Imaginer une femme qui porte des fistules et qui doit se changer toutes les quinze minutes, il lui est difficile de voyager. Quand on connaît l’intolérance des uns et des autres dans les compagnies de transport, on comprend que la malade ne peut pas se déplacer dans ces conditions. Voilà pourquoi, le ministre de la Santé a voulu rapprocher les centres de prise en charge. L’idéal aurait été que dans tous les centres, il y ait une prise en charge. Pour le moment, seuls les grands centres comme Bouaké, Man, Korhogo, Bondoukou, San Pédro existent.
Mais comment les femmes contractent-elles cette maladie ? Selon Ganon Ténédja et Fofana Salimata, cette maladie est survenue après un accouchement. « J’étais en travail et au moment d’accoucher j’ai eu des difficultés. C’est seulement la tête de l’enfant qui est sortie. Les sages-femmes ont tout fait, mais l’enfant n’est pas sorti. On était à l’hôpital de Mankono, j’ai été évacuée à Séguéla, puis à Daloa. Et c’est depuis lors que j’ai une incontinence urinaire » explique Fofana Salimata. Pareil pour Ganon Ténédja. Selon le spécialiste, c’est suite à un travail difficile que surviennent les problèmes d’incontinence urinaire. « Mais derrière la pathologie, souligne Dr Bilé, se cache un volet social. En effet, il y en a qui sont de sorcellerie par les siens. On dit à certaines que c’est à cause d’un acte adultérin qu’elles ont contracté la maladie. Toute personne qui porte de l’estime à sa propre personne et qui à un moment donné traîne des odeurs d’urine, cette personne-là perd l’estime qu’elle a pour elle-même. Devant cette situation, il y en a qui se cachent. Mais c’est sans compter avec celles qui se suicident.

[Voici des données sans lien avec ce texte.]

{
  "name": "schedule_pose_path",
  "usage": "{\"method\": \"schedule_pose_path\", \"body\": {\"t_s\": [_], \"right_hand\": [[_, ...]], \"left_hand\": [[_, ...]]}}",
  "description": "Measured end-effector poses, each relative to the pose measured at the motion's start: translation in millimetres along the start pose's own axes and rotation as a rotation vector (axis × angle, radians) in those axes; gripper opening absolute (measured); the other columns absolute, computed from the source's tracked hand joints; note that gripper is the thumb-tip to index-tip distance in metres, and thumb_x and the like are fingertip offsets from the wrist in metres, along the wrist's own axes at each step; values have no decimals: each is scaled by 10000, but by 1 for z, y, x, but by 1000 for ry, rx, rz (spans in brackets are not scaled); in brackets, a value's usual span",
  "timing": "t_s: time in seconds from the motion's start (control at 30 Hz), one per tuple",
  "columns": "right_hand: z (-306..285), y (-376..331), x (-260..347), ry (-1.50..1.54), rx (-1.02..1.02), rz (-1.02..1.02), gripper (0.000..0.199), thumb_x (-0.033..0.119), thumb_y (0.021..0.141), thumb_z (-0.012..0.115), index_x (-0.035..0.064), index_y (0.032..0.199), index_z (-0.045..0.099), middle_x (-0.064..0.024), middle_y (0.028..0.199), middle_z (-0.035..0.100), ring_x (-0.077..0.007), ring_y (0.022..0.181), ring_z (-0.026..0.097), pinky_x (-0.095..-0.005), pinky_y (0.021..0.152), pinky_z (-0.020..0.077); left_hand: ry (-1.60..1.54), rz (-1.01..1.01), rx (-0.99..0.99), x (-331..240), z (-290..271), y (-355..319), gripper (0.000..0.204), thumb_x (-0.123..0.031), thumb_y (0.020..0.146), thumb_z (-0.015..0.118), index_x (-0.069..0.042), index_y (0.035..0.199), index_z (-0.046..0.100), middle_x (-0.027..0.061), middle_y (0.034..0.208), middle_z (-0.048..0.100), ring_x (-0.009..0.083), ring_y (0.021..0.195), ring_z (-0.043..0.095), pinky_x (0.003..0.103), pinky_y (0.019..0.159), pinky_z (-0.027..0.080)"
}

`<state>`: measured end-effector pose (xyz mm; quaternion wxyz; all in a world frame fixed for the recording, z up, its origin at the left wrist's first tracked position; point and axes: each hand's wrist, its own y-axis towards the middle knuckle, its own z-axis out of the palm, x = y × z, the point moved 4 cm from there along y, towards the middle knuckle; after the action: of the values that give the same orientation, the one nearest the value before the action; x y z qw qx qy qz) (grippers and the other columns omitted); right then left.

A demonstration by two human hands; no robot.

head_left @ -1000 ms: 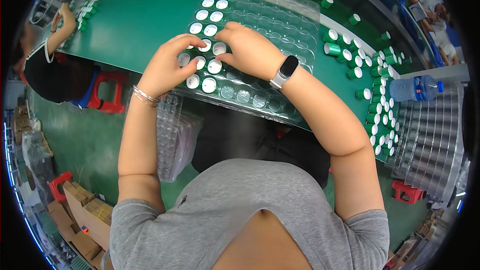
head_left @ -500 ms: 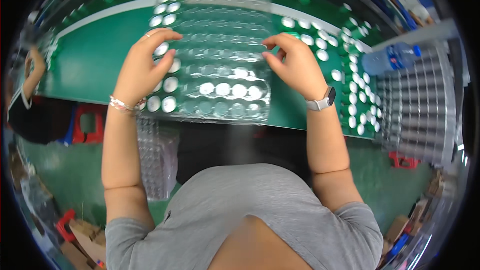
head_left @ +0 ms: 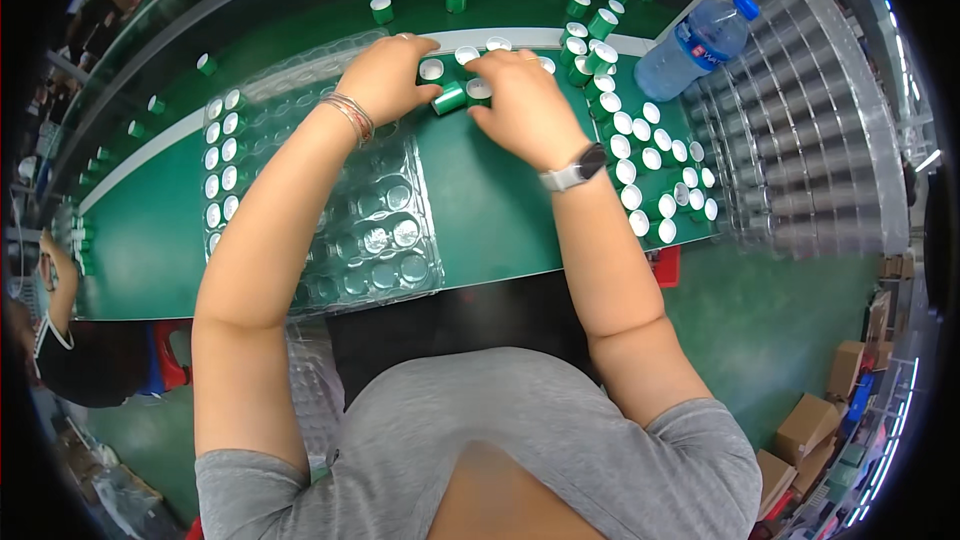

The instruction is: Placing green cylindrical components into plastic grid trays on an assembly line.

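Observation:
Several small green jars with white tops, one of them a tipped jar [head_left: 450, 98], lie between my hands on the green table. My left hand [head_left: 385, 75] reaches over the clear plastic tray [head_left: 425, 180]; its thumb and forefinger are apart beside a white-topped jar [head_left: 431, 69]. Curved with thumb and fingers spread, my right hand [head_left: 527, 105] is next to another jar [head_left: 478, 90]. Whether either hand touches these jars is hard to tell. White-topped jars [head_left: 212, 158] line the tray's left side, and my left forearm covers part of its round pockets.
Many more jars [head_left: 622, 146] stand at the right. A blue-capped water bottle [head_left: 690, 52] is beyond them, beside a stack of clear trays [head_left: 800, 130]. Jars [head_left: 456, 0] also stand on the far green strip behind the pale rail. Another person's arm [head_left: 62, 285] shows at far left.
My view has turned right, so the tray appears further left. Both hands have left the tray's sides for the jars beyond its right edge. The white-topped row near the tray's front no longer shows.

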<state>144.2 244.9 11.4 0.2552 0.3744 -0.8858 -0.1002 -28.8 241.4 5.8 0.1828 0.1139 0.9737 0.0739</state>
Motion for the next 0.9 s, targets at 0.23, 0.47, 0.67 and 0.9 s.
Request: {"method": "schedule_pose_path", "body": {"t_s": [0.23, 0.47, 0.67, 0.9], "right_hand": [[16, 0, 0, -176, 19, 47, 300, 8, 703, 716, 60, 997, 681, -57, 972, 662, -297, 987, 573, -422, 839, 413], [-10, 1, -2, 584, -248, 149, 343, 84, 773, 743, 50, 1101, 652, -59, 938, 638, -159, 818, 613, -275, 757, 481], [9, 2, 7, 1335, -8, 355, 342, 166, 970, 585, 12, 1274, 552, -26, 964, 623, -121, 801, 604, -244, 722, 482], [22, -1, 15, 1624, 148, 413, 367, 190, 998, 535, 8, 1316, 505, -62, 1031, 620, -173, 861, 633, -280, 739, 504]], "left_hand": [[-200, -54, 11, 9, -4, -2, 383, -141, 763, 736, -24, 1121, 663, 155, 1044, 677, 290, 895, 664, 371, 814, 526], [-1413, -363, -175, 12, -25, -43, 348, -117, 920, 614, 26, 1233, 559, 78, 1078, 644, 198, 1054, 625, 358, 953, 516], [-1763, -418, -154, 9, -9, -69, 472, -204, 983, 562, 48, 1363, 439, 135, 1184, 595, 177, 1016, 625, 329, 940, 532], [-1854, -440, -131, 9, -3, -71, 518, -318, 1022, 488, 57, 1374, 426, 123, 1148, 592, 134, 909, 564, 263, 824, 497]]}}
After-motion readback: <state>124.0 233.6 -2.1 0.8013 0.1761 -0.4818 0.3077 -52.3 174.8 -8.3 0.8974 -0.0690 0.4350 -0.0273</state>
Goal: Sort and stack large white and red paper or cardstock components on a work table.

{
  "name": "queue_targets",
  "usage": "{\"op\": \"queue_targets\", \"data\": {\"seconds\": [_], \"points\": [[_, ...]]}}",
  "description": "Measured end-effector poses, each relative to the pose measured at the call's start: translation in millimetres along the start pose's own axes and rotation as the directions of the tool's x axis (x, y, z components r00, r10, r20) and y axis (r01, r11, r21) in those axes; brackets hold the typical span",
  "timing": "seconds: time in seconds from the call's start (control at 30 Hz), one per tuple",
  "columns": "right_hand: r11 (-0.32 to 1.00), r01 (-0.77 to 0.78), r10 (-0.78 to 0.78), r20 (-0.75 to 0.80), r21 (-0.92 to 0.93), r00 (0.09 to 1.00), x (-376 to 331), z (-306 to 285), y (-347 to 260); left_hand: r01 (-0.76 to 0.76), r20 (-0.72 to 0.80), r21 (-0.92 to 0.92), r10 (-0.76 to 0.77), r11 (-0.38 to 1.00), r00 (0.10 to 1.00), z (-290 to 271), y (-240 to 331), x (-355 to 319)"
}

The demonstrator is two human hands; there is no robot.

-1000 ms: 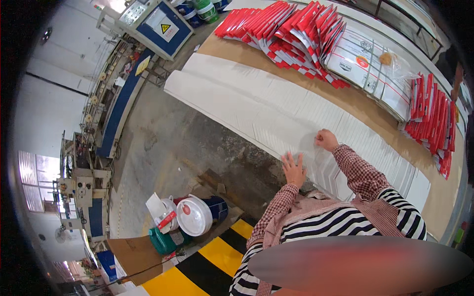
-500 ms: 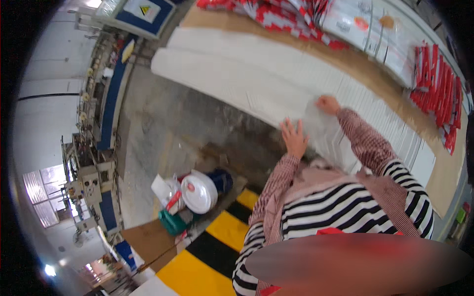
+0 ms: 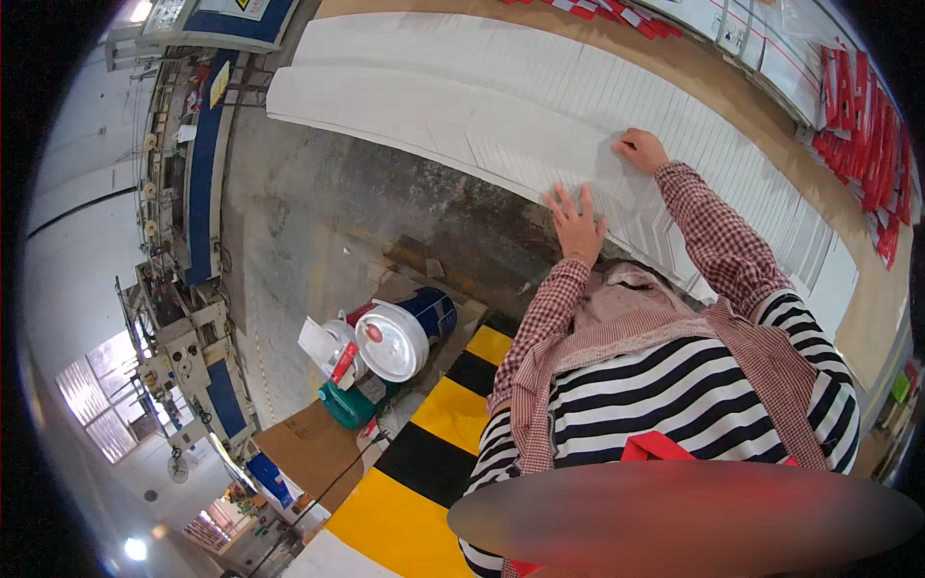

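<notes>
A long spread of white sheets (image 3: 385, 96), overlapping like a fan, covers the near side of the table. My left hand (image 3: 578, 231) lies open at the near edge of these sheets, its fingers spread and pointing away from me. Farther in and to the right, my right hand (image 3: 643, 151) rests on the sheets with its fingers curled together. Whether anything is inside that closed hand is hidden. The sheets' edges show as many thin parallel lines, mostly to the right of my right hand.
Brown board (image 3: 732, 106) shows behind the sheets. Red-and-white packs (image 3: 858, 135) and a plastic-wrapped white bundle (image 3: 771, 63) lie along the far right. On the floor at left are a white-lidded bucket (image 3: 393, 342), a green container (image 3: 349, 405) and cardboard (image 3: 308, 448). Machinery (image 3: 198, 193) lines the left.
The whole view has shifted, so the table and both hands appear higher. Against the sheets, my hands stay in about the same places; left spread, right curled.
</notes>
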State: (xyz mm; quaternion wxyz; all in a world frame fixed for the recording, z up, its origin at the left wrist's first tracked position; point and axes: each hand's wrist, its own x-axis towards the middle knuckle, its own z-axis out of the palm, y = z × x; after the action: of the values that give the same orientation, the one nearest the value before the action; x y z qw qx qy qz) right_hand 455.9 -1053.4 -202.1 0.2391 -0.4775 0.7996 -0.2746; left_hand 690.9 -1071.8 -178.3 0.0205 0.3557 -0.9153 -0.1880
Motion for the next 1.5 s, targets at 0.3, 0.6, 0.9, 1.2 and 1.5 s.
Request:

A la question de savoir, si cette pathologie peut être éradiquée, Dr Bilé répond qu’on peut en opérer des milliers et des milliers, mais il continuera d’exister des femmes qui portent des fistules.

A l’en croire, pour arriver à bout de cette pathologie, il faut de nouveaux comportements avec l’implication de tout le monde. Selon lui, pour arriver à bout, il faut éduquer les populations à abandonner un certain nombre de pratiques. A savoir, l’excision, les mariages et grossesses précoces. Pour lui, l’autonomie doit être donnée à la femme qui est un facteur de lutte. « On nous a rapporté que les gens ont refusé d’évacuer une femme qui était en travail sous prétexte que son mari était absent» révèle Dr Bilé. Autre élément d’éradication, c’est la lutte contre la pauvreté. « C’est à ce prix que les populations auront accès aux soins » a ajouté le spécialiste.

Ensuite, a-t-il poursuivi, régler les problèmes d’infrastructures. Combien sont-elles les maternités proches des populations ? Y a-t-il des routes praticables pour l’évacuation des parturientes ? Y a-t-il des sages femmes, du personnel qualifié suffisant pour s’occuper des populations ivoiriennes ? Autant de préoccupations soulevées par Dr Bilé. Et le spécialiste de conclure : « La lutte est pluridimensionnelle. La santé de la reproduction, ce n’est pas le fait de prendre chaque matin un bistouri.»